IN THE FEDERAL COURT OF AUSTRALIA
QUEENSLAND DISTRICT REGISTRY
GENERAL DIVISION
NSD 1356 of 2011
ON APPEAL FROM THE FEDERAL MAGISTRATES COURT OF AUSTRALIA
BETWEEN: MOHAMMAD KAWSARUL ALAM
AppellantAND: MINISTER FOR IMMIGRATION AND CITIZENSHIP
First RespondentMIGRATION REVIEW TRIBUNAL
Second Respondent
JUDGE:
COLLIER J
DATE:
9 NOVEMBER 2011
PLACE:
BRISBANE (HEARD IN SYDNEY)
REASONS FOR JUDGMENT
This is an appeal from a decision of Emmett FM dated 29 July 2011 dismissing an application for judicial review of a decision of the Migration Review Tribunal (“Tribunal”) handed down 15 April 2011. The Tribunal had affirmed the decision of a delegate of the Minister for Immigration and Citizenship to refuse the appellant’s application for a Skilled (Provisional) (Class VC) visa.
Background
The appellant is a citizen of Bangladesh who arrived in Australia on 19 June 2005. On 26 September 2008 the appellant lodged an application with the Department of Immigration and Citizenship for a Skilled (Provisional) (Class VC) visa pursuant to Pt 485 of Sch 2 to the Migration Regulations1994 (Cth) (“the Regulations”). A delegate of the first respondent refused the application for the visa on 7 December 2009. On 30 December 2009 the appellant applied to the Tribunal for a review of that decision.
The appellant holds a Bachelor of Commerce and a Master of Management from Bangladesh. He completed a Master of Accounting at Central Queensland University in July 2008 and nominated the occupation of Accountant in his application.
It is common ground that the appellant was required to satisfy the requirements of cl 485.215 of the Regulations at the time of application. Clause 485.15 requires that either:
·the visa applicant’s nominated skilled occupation is in the Australian Standard Classification of Occupations (ASCO) Major Group IV, and the applicant has vocational English (cl 485.215(a)); or
·the visa applicant has competent English (cl 485.215(b)); or
·the application is accompanied by evidence that the visa applicant has made arrangements to undergo a language test specified by the Minister in an instrument in writing (cl 485.215(c)).

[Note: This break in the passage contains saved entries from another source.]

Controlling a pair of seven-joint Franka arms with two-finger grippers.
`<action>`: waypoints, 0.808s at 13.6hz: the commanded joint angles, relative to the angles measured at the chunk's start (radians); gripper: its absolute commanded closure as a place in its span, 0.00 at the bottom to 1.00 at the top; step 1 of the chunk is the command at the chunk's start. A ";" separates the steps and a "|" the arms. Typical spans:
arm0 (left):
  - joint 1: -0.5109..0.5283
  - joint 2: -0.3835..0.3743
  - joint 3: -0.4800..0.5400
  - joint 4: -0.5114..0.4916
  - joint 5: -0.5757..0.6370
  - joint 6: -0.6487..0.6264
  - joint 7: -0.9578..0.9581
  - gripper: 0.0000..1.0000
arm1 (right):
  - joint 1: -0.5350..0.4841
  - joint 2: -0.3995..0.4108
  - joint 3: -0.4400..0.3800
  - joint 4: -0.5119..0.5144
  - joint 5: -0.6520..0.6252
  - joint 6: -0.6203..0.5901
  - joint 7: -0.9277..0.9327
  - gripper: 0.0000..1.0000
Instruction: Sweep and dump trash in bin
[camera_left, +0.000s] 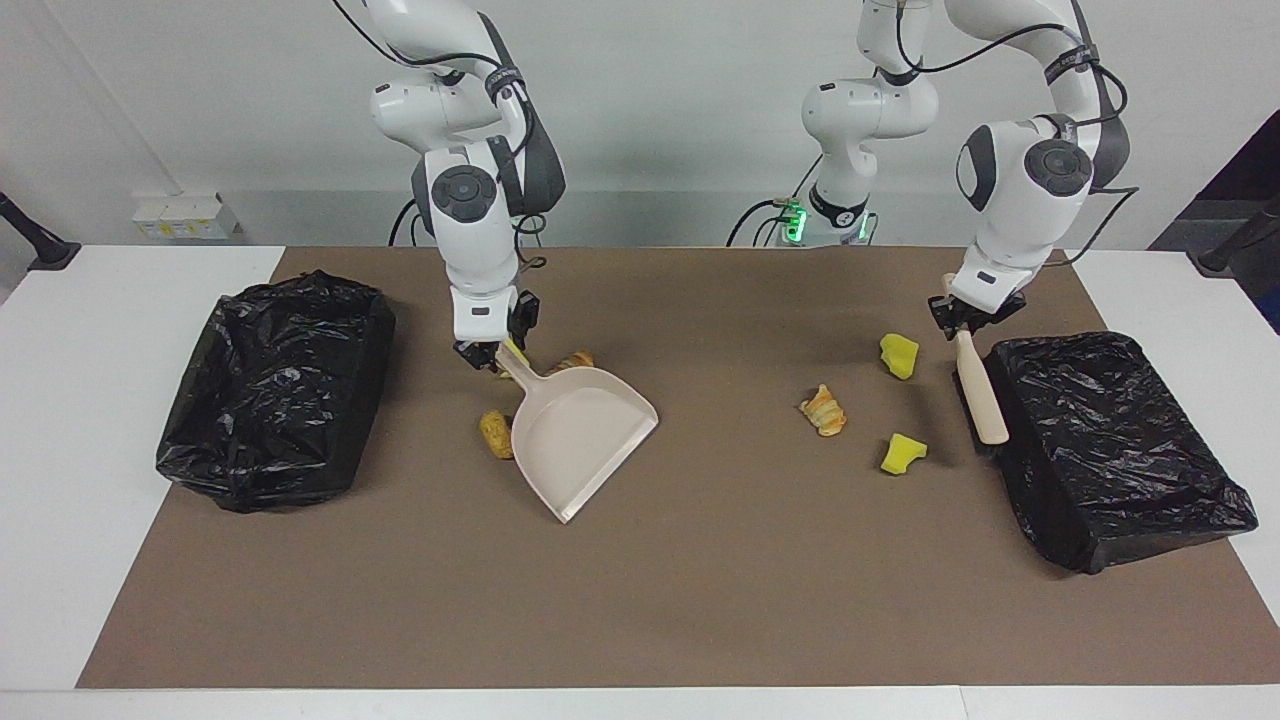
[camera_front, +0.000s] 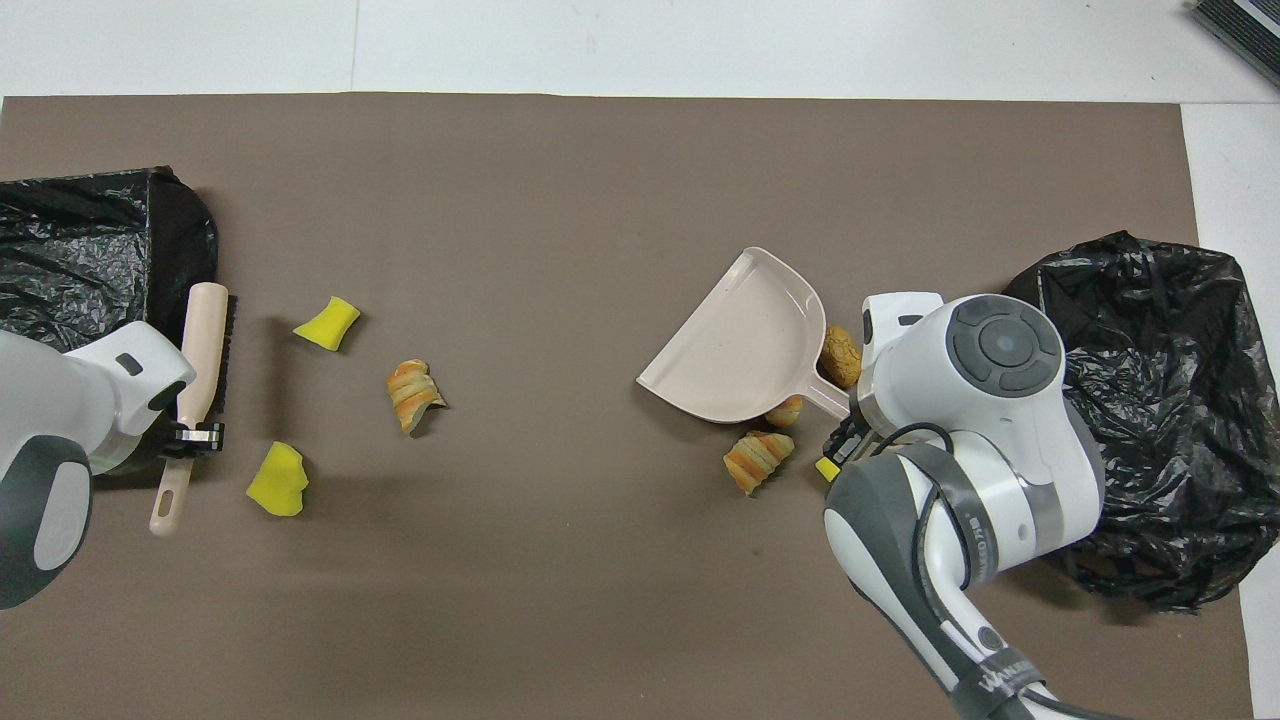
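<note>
At the dustpan (camera_left: 575, 440): it lies flat on the brown mat (camera_left: 700, 580), empty, open lip turned toward the left arm's end of the desk (camera_left: 100, 400), where the loose pieces are. Sensible lie for receiving a sweep.

Right gripper (camera_left: 490, 355) is down at the tip of the dustpan's handle. Whether it has clamped the handle cannot be told.

Trash, seven pieces, all on the mat, none in the pan:
- Four crowd the dustpan's handle end: a round brown bit (camera_front: 841, 355) touching the pan's rim, a small brown bit (camera_front: 785, 410), a striped pastry (camera_front: 757, 460) and a yellow scrap (camera_front: 827, 467) nearer the robots than the pan.
- Three lie well apart from the dustpan, toward the left arm's end: two yellow sponge chunks (camera_left: 899, 355) (camera_left: 903, 452) and a striped pastry (camera_left: 823, 410) between them and the pan.

Left gripper (camera_left: 968, 318): fingers closed on the brush (camera_left: 980, 395) by its handle, brush slanting with bristle head low, outside those three pieces as seen from the dustpan. Judgement: that stance lets a stroke push them toward the pan's lip.

Black-lined bins: one (camera_left: 275, 390) near the dustpan's handle end, one (camera_left: 1110, 440) just beside the brush.

Judgement: sweeping not yet begun; dumping outstanding.
</note>
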 joint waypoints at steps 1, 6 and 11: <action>0.006 -0.001 -0.006 -0.005 0.001 0.020 0.011 1.00 | -0.002 -0.016 0.003 -0.001 -0.003 0.017 0.011 1.00; 0.003 0.013 -0.006 0.011 0.001 0.032 0.014 1.00 | -0.005 -0.024 0.009 0.070 0.018 -0.043 -0.093 1.00; 0.006 0.097 -0.007 0.009 -0.010 0.156 0.011 1.00 | 0.023 0.002 0.009 0.118 0.092 -0.024 -0.521 1.00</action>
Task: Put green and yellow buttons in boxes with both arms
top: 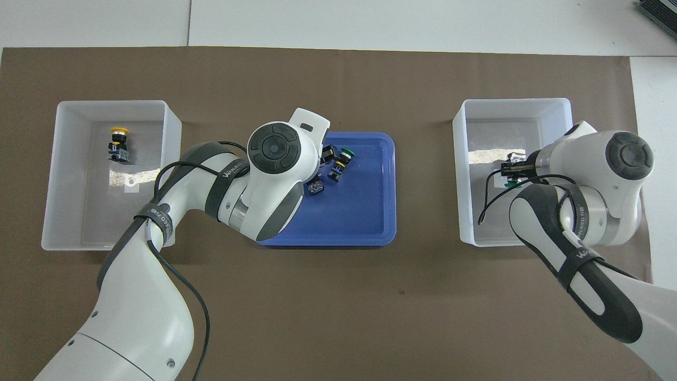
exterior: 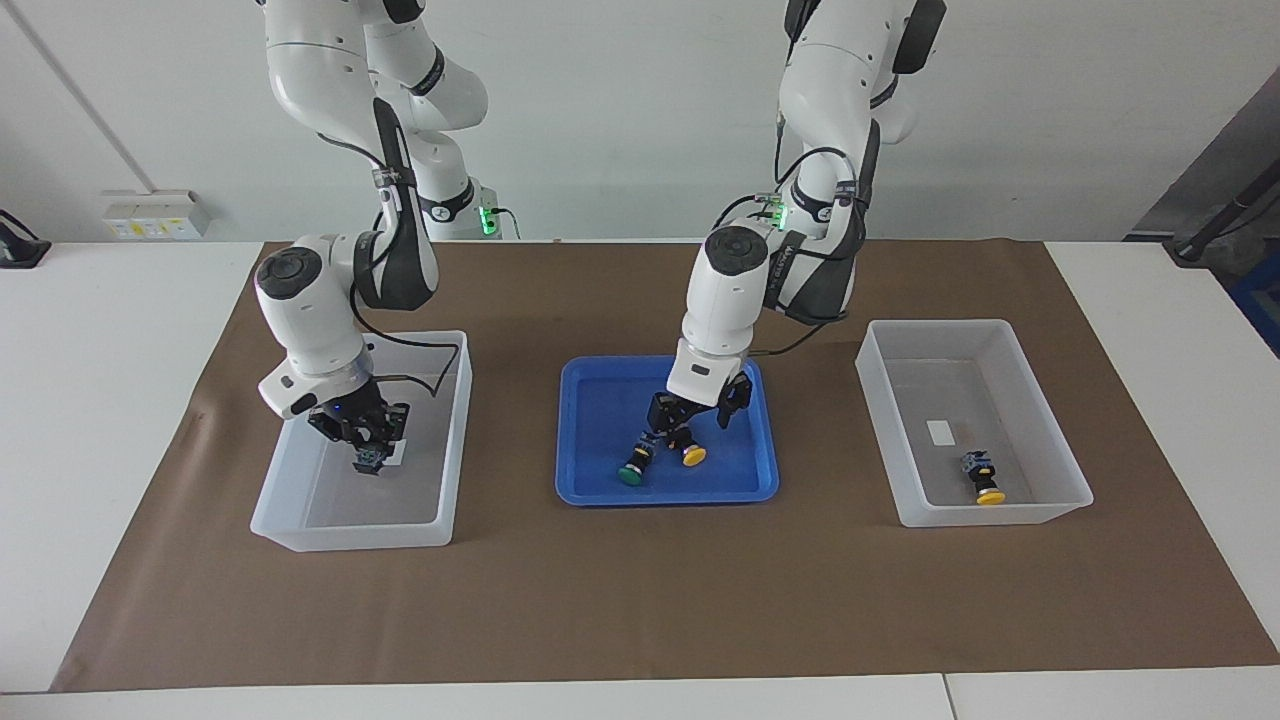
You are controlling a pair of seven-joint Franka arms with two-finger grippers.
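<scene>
A green button point(top: 511, 183) is being pinched in the right gripper point(exterior: 366, 440), which is being held low inside the box point(exterior: 437, 520) at the right arm's end of the table. The button's green cap is peeking out under the fingers in the overhead view. The left gripper point(exterior: 693, 428) is being lowered into the blue tray point(exterior: 590, 490) in the middle, its fingers spread around the black body of a yellow button point(exterior: 690, 452). Whether the pads are touching the button cannot be told. A second green button point(exterior: 634, 468) is lying just beside it in the tray. The other yellow button point(exterior: 985, 479) is lying in the box point(exterior: 1070, 490) at the left arm's end, near a small white label point(exterior: 942, 432). Both boxes and the tray are being carried by a brown mat point(exterior: 640, 600).
</scene>
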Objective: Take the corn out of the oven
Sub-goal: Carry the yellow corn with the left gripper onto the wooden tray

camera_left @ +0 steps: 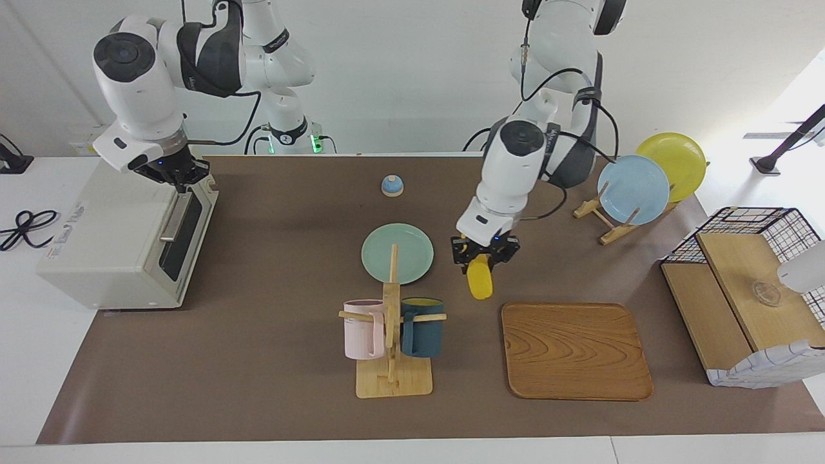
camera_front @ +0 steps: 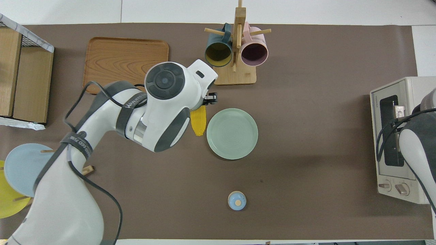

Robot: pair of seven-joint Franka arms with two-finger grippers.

In the event that the appellant was required to rely on cl 485.215(c), he was also to required to meet cl 485.222 which provided:
If the application is accompanied by evidence that the appellant has made arrangements to undergo a language test specified by the Minister in an instrument in writing for paragraph 485.215(c):
•The visa applicant’s nominated skilled occupation is in the Australian Standard Classification of Occupations (ASCO) Major Group IV, and the applicant has vocational English; or
•The visa applicant has competent English.
The language tests specified by the Minister for these purposes are:
·International English Language Testing System (IELTS); and
·Occupation English Language test (OELT): Legislative Instrument IMM107/055, English Language Tests and level of English Ability for General skilled Migration (reg 1.15C and reg 1.15D, cl 485.215 and cl 487.215).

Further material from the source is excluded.